Data entries:
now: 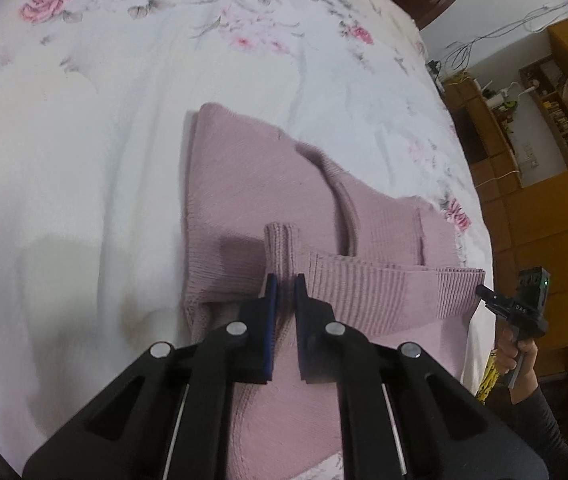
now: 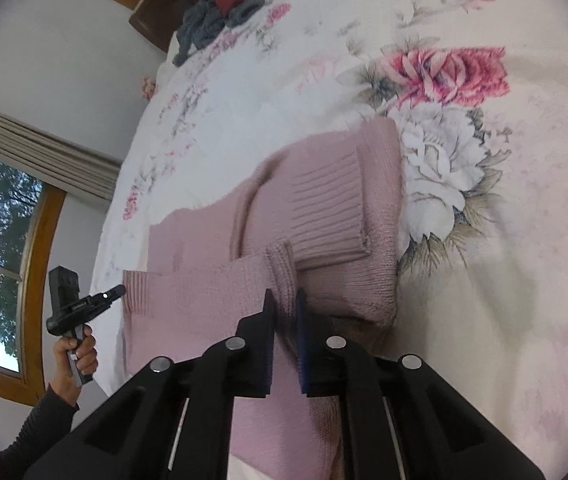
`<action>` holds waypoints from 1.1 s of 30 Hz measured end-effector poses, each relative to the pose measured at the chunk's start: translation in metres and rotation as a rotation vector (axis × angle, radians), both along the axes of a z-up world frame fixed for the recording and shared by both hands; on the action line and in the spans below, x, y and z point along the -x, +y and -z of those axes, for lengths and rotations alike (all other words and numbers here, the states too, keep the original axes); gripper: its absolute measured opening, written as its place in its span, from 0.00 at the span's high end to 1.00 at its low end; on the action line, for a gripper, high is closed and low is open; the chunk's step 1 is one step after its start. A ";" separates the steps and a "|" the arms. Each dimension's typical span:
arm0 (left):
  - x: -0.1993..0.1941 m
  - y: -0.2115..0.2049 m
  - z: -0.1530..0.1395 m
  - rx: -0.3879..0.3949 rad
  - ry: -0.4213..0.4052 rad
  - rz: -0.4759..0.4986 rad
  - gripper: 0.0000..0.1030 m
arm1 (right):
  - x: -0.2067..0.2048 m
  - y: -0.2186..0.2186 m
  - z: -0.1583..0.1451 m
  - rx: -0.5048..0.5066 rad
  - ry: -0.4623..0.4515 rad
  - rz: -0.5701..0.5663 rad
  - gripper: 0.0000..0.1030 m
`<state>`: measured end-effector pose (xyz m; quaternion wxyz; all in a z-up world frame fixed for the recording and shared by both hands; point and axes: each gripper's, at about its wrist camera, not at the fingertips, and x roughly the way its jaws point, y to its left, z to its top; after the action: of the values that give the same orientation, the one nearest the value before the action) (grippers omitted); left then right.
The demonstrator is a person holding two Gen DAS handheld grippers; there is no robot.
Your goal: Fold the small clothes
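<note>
A pink knit sweater lies on the floral bed sheet, its sleeves folded across the body. My left gripper is shut on a raised ridge of the sweater's knit edge. The ribbed hem stretches right to my right gripper, held by a hand at the bed's side. In the right wrist view, my right gripper is shut on a pinched fold of the pink sweater. There my left gripper meets the ribbed corner at the left.
A pile of grey and red clothes sits at the far end of the bed. Wooden cabinets and shelves stand past the bed's right edge. A window with a wooden frame and a curtain are on the other side.
</note>
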<state>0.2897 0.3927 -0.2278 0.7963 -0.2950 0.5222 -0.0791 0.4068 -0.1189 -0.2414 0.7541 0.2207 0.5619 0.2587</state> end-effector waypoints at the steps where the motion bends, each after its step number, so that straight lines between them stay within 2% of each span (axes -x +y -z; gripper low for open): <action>1: 0.002 0.001 -0.005 0.000 -0.011 -0.004 0.94 | 0.002 -0.001 -0.005 -0.001 -0.008 0.004 0.92; 9: -0.003 0.004 -0.058 -0.015 -0.122 -0.001 0.95 | 0.002 0.001 -0.061 0.005 -0.110 0.040 0.92; 12: -0.022 0.011 -0.070 -0.030 -0.138 -0.024 0.95 | -0.020 0.005 -0.079 0.015 -0.140 0.072 0.92; 17: -0.072 0.021 -0.075 -0.065 -0.120 -0.056 0.95 | -0.070 0.013 -0.082 0.057 -0.143 0.131 0.92; 20: -0.101 0.023 -0.065 -0.091 -0.096 -0.063 0.95 | -0.095 0.015 -0.071 0.090 -0.123 0.161 0.92; 23: -0.126 0.029 -0.047 -0.084 -0.066 -0.088 0.95 | -0.120 0.022 -0.056 0.137 -0.111 0.171 0.92; 28: -0.160 0.033 -0.002 -0.086 0.015 -0.120 0.95 | -0.149 0.033 -0.019 0.223 -0.066 0.169 0.92; 33: -0.175 0.041 0.045 -0.097 0.107 -0.162 0.95 | -0.167 0.035 0.021 0.283 -0.018 0.169 0.92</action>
<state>0.4649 0.4338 -0.2732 0.7844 -0.3014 0.5415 0.0268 0.5738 -0.0841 -0.2628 0.8017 0.1565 0.5654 0.1146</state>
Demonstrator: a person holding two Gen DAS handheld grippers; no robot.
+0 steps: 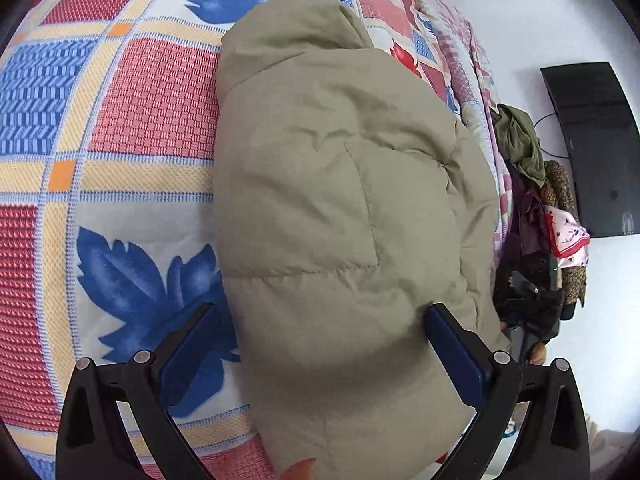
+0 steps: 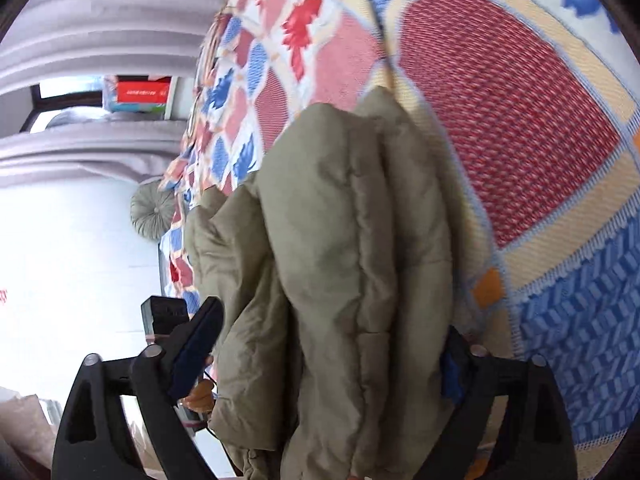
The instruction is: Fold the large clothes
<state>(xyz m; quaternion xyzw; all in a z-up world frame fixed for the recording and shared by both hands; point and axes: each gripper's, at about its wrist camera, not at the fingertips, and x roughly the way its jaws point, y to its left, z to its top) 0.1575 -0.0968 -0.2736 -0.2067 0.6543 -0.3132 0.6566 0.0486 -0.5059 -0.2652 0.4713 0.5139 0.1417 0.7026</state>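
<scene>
A khaki padded jacket (image 1: pixel 340 184) lies folded into a thick bundle on a bed with a red, blue and cream patterned cover (image 1: pixel 120 120). My left gripper (image 1: pixel 324 320) stands wide open with its two fingers on either side of the bundle's near end. In the right wrist view the same jacket (image 2: pixel 340 260) is bunched in thick folds at the bed's edge. My right gripper (image 2: pixel 332 332) is open wide, its fingers straddling the folds. Its right finger is partly hidden behind the fabric.
A pile of other clothes (image 1: pixel 536 208) hangs beyond the bed's right edge, next to a black panel (image 1: pixel 592 148) on the white wall. In the right wrist view grey curtains (image 2: pixel 92 40), a round cushion (image 2: pixel 154 210) and a pale floor (image 2: pixel 64 260) lie to the left.
</scene>
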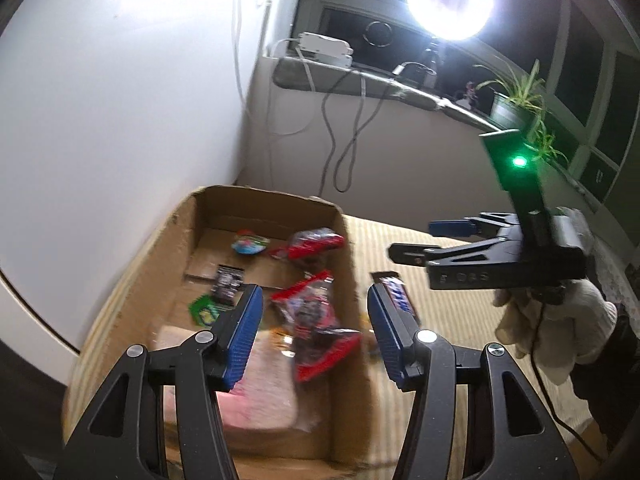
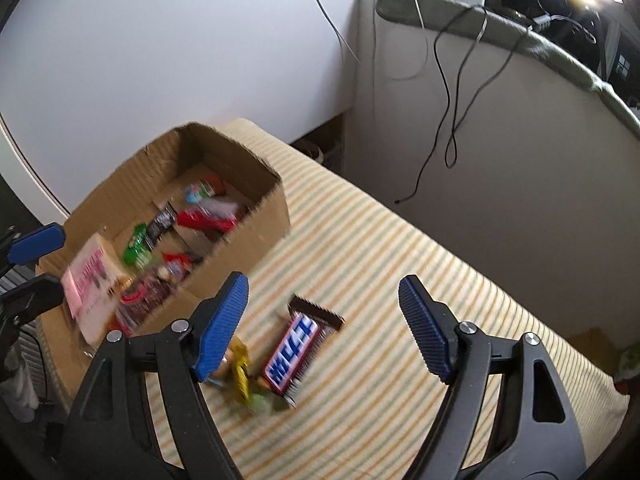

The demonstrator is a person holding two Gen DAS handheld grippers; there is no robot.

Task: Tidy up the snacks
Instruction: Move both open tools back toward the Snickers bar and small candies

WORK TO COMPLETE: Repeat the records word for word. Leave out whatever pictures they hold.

ANSWER TO THIS EXERCISE:
now: 
now: 
`<action>` holds waypoints from 1.1 s of 30 Hz measured end-effector poses, each relative to the pose measured at the chunk's start: translation in metres and rotation as a rotation vector (axis × angle, radians), both along the axes of a z-up world frame fixed for the recording and shared by both hands; on the action line and in the spans below, x, y and z point along the -x, +y and -z of those axes, for lengths and rotations alike (all other words and numbers here, the states too, keep the original axes); gripper: its absolute measured opening, written as its place in its span, from 0.00 at the span's high end to 1.00 at its low end; on the action line, for a gripper, high is closed and low is open; the chunk's step 1 is one step after its start. A ";" separates the steps and a "|" the arms. Each dimension's typical span:
arm0 (left):
  - x: -0.1993..0.1941 m
  - y: -0.2115..0.2049 m
  - z: -0.1530..0.1395 m
  - rx: -0.3879..0.3949 rad
  - ry: -0.4213..0.4052 rad
  - rz: -0.4759..0.4986 rad
  - gripper: 0.0000..0.1030 m
arm1 (right):
  - x: -0.2067..0.2048 m
  - y: -0.2186..0.2186 m
  - z: -0.1583..0.1451 m
  - rx: -0.5048..0.5066 rad
  - ry: -0.4623..0.4515 rad
  - rz: -0.5701..0.5663 rad
  - gripper: 0.0000..0.1030 m
`<state>`: measured end-effector pose (xyz m; quaternion wxyz; all in a z-up world frame fixed for the recording and shared by both hands; point and axes: each gripper's, at about its wrist camera, not at the fingertips, and x roughly the way its jaws point, y to its left, z to its top; after the action: of the values that give the same orientation, the one nearest the value before the action) (grippers omitted); left then right.
The demonstrator is a person holding two Gen DAS handheld grippers; there is no robot.
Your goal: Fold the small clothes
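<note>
A pink knit sweater lies on the floral bed sheet, its sleeves folded across the body. My left gripper is shut on a raised ridge of the sweater's knit edge. The ribbed hem stretches right to my right gripper, held by a hand at the bed's side. In the right wrist view, my right gripper is shut on a pinched fold of the pink sweater. There my left gripper meets the ribbed corner at the left.
A pile of grey and red clothes sits at the far end of the bed. Wooden cabinets and shelves stand past the bed's right edge. A window with a wooden frame and a curtain are on the other side.
</note>
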<state>0.2897 0.3927 -0.2278 0.7963 -0.2950 0.5222 -0.0791 0.4068 -0.1189 -0.2414 0.7541 0.2207 0.5619 0.2587</state> end-effector waypoints at the steps where the motion bends, each after its step number, so that straight lines between them stay within 2% of each span (axes -x +y -z; gripper low for open): <action>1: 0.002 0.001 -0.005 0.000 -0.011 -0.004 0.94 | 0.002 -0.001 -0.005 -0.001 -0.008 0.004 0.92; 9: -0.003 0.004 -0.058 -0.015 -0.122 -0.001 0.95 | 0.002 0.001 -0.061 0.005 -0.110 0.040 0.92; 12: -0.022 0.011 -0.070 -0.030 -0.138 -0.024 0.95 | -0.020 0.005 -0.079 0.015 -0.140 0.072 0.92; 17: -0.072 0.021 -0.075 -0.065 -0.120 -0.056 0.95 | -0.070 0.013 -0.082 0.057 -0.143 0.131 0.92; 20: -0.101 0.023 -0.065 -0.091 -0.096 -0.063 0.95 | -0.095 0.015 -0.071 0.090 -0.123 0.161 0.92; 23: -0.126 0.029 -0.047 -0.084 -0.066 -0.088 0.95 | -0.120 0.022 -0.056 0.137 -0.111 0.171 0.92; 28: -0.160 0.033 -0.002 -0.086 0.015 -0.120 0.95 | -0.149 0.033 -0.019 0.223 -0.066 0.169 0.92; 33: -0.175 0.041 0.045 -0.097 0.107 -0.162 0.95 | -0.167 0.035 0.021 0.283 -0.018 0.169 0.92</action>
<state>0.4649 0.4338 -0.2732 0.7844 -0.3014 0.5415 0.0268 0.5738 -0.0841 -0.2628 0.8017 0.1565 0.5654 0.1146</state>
Demonstrator: a person holding two Gen DAS handheld grippers; no robot.
+0 steps: 
+0 steps: 
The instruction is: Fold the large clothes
<state>(xyz m; quaternion xyzw; all in a z-up world frame fixed for the recording and shared by both hands; point and axes: each gripper's, at about its wrist camera, not at the fingertips, and x roughly the way its jaws point, y to its left, z to its top) 0.1575 -0.0968 -0.2736 -0.2067 0.6543 -0.3132 0.6566 0.0486 -0.5059 -0.2652 0.4713 0.5139 0.1417 0.7026</state>
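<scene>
A khaki padded jacket (image 1: pixel 340 184) lies folded into a thick bundle on a bed with a red, blue and cream patterned cover (image 1: pixel 120 120). My left gripper (image 1: pixel 324 320) stands wide open with its two fingers on either side of the bundle's near end. In the right wrist view the same jacket (image 2: pixel 340 260) is bunched in thick folds at the bed's edge. My right gripper (image 2: pixel 332 332) is open wide, its fingers straddling the folds. Its right finger is partly hidden behind the fabric.
A pile of other clothes (image 1: pixel 536 208) hangs beyond the bed's right edge, next to a black panel (image 1: pixel 592 148) on the white wall. In the right wrist view grey curtains (image 2: pixel 92 40), a round cushion (image 2: pixel 154 210) and a pale floor (image 2: pixel 64 260) lie to the left.
</scene>
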
The demonstrator is a person holding two Gen DAS handheld grippers; there is no robot.

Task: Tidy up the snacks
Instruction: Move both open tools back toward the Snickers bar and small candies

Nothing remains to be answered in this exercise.